Source code for simple_rl.experiments.ExperimentClass

'''
ExperimentClass.py: Contains the Experiment Class for reproducing RL Experiments.

Purpose:
    - Stores all relevant parameters in experiment directory for easy reproducibility.
    - Auto generates plot using chart_utils.
    - Can document learning activity.
'''

# Python imports.
from __future__ import print_function
import os
from collections import defaultdict

# Other imports.
from simple_rl.utils import chart_utils
from simple_rl.experiments.ExperimentParametersClass import ExperimentParameters

[docs]class Experiment(object):

    FULL_EXP_FILE_NAME = "full_experiment.txt"
    EXP_PARAM_FILE_NAME = "exp_info.txt"

    ''' Experiment Class for RL Experiments '''

    # Dumps the results in a directory called "results" in the current working dir.
    RESULTS_DIR = os.path.join(os.getcwd(), "results", "")

    def __init__(self,
                    agents,
                    mdp,
                    agent_colors=[],
                    params=None,
                    is_episodic=False,
                    is_markov_game=False,
                    is_lifelong=False,
                    track_disc_reward=False,
                    clear_old_results=True,
                    count_r_per_n_timestep=1,
                    cumulative_plot=True,
                    exp_function="run_agents_on_mdp",
                    dir_for_plot="",
                    experiment_name_prefix=""):
        '''
        Args:
            agents (list)
            mdp (MDP)
            agent_colors (list)
            params (dict)
            is_episodic (bool)
            is_markov_game (bool)
            is_lifelong (bool)
            clear_old_results (bool)
            count_r_per_n_timestep (int)
            cumulative_plot (bool)
            exp_function (lambda): tracks with run_experiments.py function was called.
            dir_for_plot (str)
            experiment_name_prefix (str)
        '''
        # Store all relevant bools.
        self.agents = agents
        self.agent_colors = range(len(self.agents)) if agent_colors == [] else agent_colors
        params["track_disc_reward"] = track_disc_reward
        # params["is_lifelong"] = is_lifelong
        # params["agent_colors"] = agent_colors
        self.parameters = ExperimentParameters(params)
        self.mdp = mdp
        self.track_disc_reward = track_disc_reward
        self.count_r_per_n_timestep = count_r_per_n_timestep
        self.steps_since_added_r = 1
        self.rew_since_count = 0
        self.cumulative_plot = cumulative_plot
        self.name = str(self.mdp)
        self.rewards = defaultdict(list)
        self.times = defaultdict(list)
        if dir_for_plot == "":
            self.exp_directory = os.path.join(Experiment.RESULTS_DIR, self.name)
        else:
            self.exp_directory = os.path.join(os.getcwd(), dir_for_plot, self.name)

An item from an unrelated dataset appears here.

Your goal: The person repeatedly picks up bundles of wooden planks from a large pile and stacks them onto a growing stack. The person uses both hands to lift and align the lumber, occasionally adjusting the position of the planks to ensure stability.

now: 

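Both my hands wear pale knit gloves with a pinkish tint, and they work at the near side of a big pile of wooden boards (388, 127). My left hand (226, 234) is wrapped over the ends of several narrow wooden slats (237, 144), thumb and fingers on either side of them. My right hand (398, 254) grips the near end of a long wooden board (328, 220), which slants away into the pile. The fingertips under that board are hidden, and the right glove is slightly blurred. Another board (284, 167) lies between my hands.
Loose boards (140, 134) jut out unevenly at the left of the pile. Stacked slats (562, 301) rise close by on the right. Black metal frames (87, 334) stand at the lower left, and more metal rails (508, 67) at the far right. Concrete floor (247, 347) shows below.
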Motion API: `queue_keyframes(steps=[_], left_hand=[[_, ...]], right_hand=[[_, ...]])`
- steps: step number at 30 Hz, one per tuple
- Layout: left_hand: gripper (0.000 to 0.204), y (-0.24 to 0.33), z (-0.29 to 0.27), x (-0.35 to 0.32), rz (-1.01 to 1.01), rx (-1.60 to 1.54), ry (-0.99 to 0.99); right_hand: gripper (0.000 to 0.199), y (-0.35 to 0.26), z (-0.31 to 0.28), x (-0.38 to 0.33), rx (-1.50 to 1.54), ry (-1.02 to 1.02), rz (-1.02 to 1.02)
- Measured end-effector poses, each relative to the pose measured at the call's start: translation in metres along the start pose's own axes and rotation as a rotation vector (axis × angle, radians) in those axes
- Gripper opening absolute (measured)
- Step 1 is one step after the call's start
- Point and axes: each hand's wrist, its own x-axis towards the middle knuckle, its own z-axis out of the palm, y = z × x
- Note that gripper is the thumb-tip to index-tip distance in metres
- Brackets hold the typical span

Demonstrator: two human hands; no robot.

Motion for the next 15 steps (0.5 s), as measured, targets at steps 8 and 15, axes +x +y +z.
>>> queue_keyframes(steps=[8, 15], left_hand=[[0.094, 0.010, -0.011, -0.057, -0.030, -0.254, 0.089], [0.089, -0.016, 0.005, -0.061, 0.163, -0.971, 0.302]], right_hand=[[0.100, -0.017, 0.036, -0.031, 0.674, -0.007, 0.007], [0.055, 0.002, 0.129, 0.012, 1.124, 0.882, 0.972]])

        self.experiment_name_prefix = experiment_name_prefix
        self.is_episodic = is_episodic
        self.is_markov_game = is_markov_game
        self._setup_files(clear_old_results)

        # Write experiment reproduction file.
        self._make_and_write_agent_and_mdp_params(agents, mdp, self.parameters.params, exp_function)

    def _make_and_write_agent_and_mdp_params(self, agents, mdp, parameters, exp_function):
        '''
        Args:
            agents
            mdp
            parameters

        Summary:
            Writes enough detail about @agents, @mdp, and @parameters to the file results/<exp_name>/params.txt 
            so that the function simple_rl.run_experiments.reproduce_from_exp_file can rerun the experiment.
        '''
        out_file = open(os.path.join(self.exp_directory, Experiment.FULL_EXP_FILE_NAME), "w")

        from simple_rl.mdp import OOMDP
        from simple_rl.pomdp.POMDPClass import POMDP
        from simple_rl.mdp.markov_game.MarkovGameMDPClass import MarkovGameMDP
        if isinstance(mdp, OOMDP) or isinstance(mdp, POMDP) or isinstance(mdp, MarkovGameMDP):
            # We don't do markov games.
            return

        # MDP.
        mdp_class = str(type(mdp))
        mdp_params = mdp.get_parameters()
        out_file.write("MDP:" + mdp_class + "\n")
        for param in mdp_params:
            out_file.write("\t\t" + param + "=" + str(mdp_params[param]) + "=" + str(type(mdp_params[param])) + "\n")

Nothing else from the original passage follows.